Midnight Morning: From Dream to Open Sign (Boston, MA)
Virginia Brown carried an idea for years: a place where people of all ages would gather, relaxed with food made from scratch, thoughtful drinks throughout the day. When she found the space that would be Midnight Morning, she then needed a way to get her team to see the vision, too. Midnight Morning would be a cafe in the morning, a restaurant with seasonal food, and drinks at night. Virginia opened in 2023 and quickly recognized Maria Rojas as her right-hand and biggest cheerleader. Chef Rory Lee joined soon after, drawn to Virginia’s vision.

A year and a half in, Virginia faced what she called her Panic Era—money was going out faster than coming in. “We were all working hard but didn’t see the progress.” The first person they reached out to was Chris Hunter from LEAF. If Chris (Hunter) weren’t there, I never would have stayed open,” Virginia said. He quickly saw our story in the numbers. Chris helped Virginia and Maria understand their financial statements—balance sheet, cash flow, and profit and loss.
LEAF’s Chris met them where they were, revisiting the fundamentals. They analyzed spending on salmon, steaks, eggs, and duck, uncovering waste, ingredients purchased but not used. “We analyzed every day and every element since opening.” They built a menu pricing strategy and discovered labor costs were 60 percent of revenue, when they should have been closer to 30 percent. “Chris pushed us in a good way,” she said. We didn’t think we could make the changes he suggested. But we did, and immediately saw the impact.” Sales and customer count began to grow.
Funding from LEAF helped the team bridge those gaps. The work wasn’t just financial. “It takes patience and grit to get a business going”, Virginia noted. During tight stretches, she and Maria helped with cooking and kitchen management. And you need four times more funding than you think,” Virginia said. According to the Small Business Credit Survey, women-owned firms are disproportionately more likely than men-owned firms to be denied financing when they apply.
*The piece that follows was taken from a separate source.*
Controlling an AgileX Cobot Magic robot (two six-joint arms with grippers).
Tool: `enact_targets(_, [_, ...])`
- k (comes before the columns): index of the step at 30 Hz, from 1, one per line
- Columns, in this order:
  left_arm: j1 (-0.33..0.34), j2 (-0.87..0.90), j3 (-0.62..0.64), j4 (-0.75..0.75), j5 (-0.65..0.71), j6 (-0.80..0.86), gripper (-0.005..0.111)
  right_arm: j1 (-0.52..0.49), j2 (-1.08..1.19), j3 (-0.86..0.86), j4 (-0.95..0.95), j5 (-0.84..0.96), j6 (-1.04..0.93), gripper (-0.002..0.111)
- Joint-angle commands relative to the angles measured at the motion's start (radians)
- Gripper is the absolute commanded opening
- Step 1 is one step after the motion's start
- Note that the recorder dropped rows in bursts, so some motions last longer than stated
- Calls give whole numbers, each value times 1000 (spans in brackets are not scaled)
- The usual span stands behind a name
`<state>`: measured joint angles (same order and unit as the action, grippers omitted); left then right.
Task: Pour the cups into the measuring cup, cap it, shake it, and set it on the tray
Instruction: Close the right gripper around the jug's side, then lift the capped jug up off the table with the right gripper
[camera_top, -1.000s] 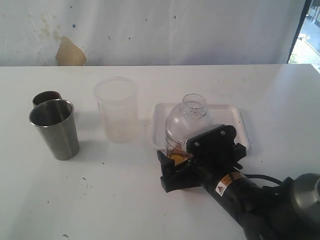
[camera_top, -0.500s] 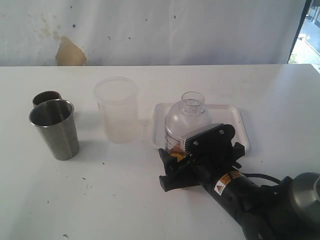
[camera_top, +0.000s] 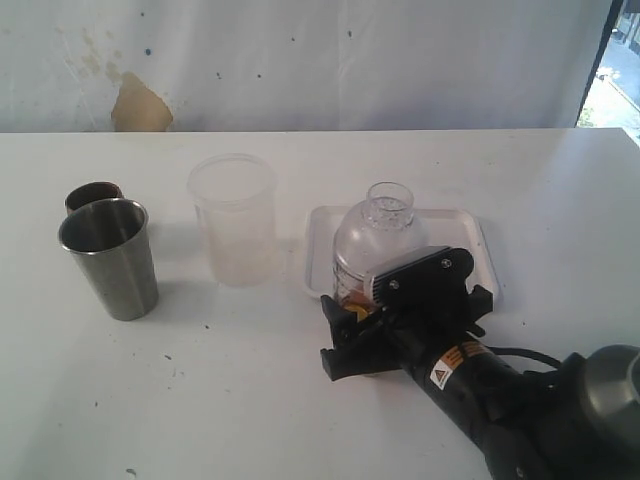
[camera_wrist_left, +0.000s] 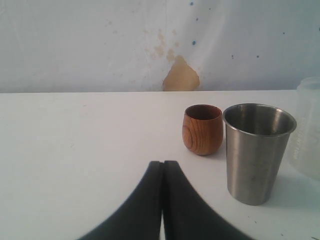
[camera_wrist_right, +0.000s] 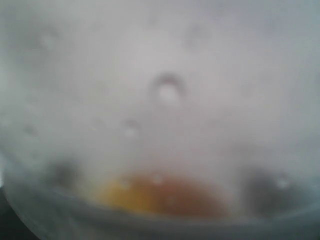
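The clear measuring cup (camera_top: 375, 245), with a domed perforated cap on top, stands upright at the front edge of the white tray (camera_top: 470, 235). My right gripper (camera_top: 408, 308) is shut on its lower part, one jaw on each side. The cup's wet wall (camera_wrist_right: 165, 100) fills the right wrist view, with orange-yellow contents (camera_wrist_right: 160, 195) at the bottom. The steel tumbler (camera_top: 110, 258) and the copper-brown cup (camera_top: 92, 193) stand at the far left. My left gripper (camera_wrist_left: 163, 162) is shut and empty, low over the table a little short of the brown cup (camera_wrist_left: 202, 129) and the tumbler (camera_wrist_left: 257, 150).
A frosted plastic tub (camera_top: 234, 220) stands between the two cups and the tray, close to the tray's left rim. The right arm's black body (camera_top: 500, 400) lies across the front right of the table. A white backdrop closes off the far edge.
The measuring cup has gone from slightly tilted to upright, shifting a little with the right gripper, whose jaws have narrowed onto it. The cups, tub and left gripper have not moved.
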<state>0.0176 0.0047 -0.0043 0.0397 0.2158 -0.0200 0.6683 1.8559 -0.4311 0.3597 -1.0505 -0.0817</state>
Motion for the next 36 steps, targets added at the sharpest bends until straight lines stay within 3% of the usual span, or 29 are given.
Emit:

As the business stabilized, new opportunities emerged. Midnight Morning began baking its own doughnuts for the farmers’ market. They hired a pastry chef.
Virginia and Maria can now look forward rather than just get through each week. “Finally, we’re moving from survival mode,” Maria said, “to planning. We’re doing it.” A Wells Fargo report found that if women-owned businesses achieved the same average revenue as men-owned businesses, the U.S. economy would see a $10.2 trillion in annual revenue. The problem isn’t a lack of talent and potential. It’s a lack of access to capital and opportunities.
The homemade yogurt and original drinks have found their following. Midnight Morning is becoming what Virginia dreamed. And the whole community is benefiting.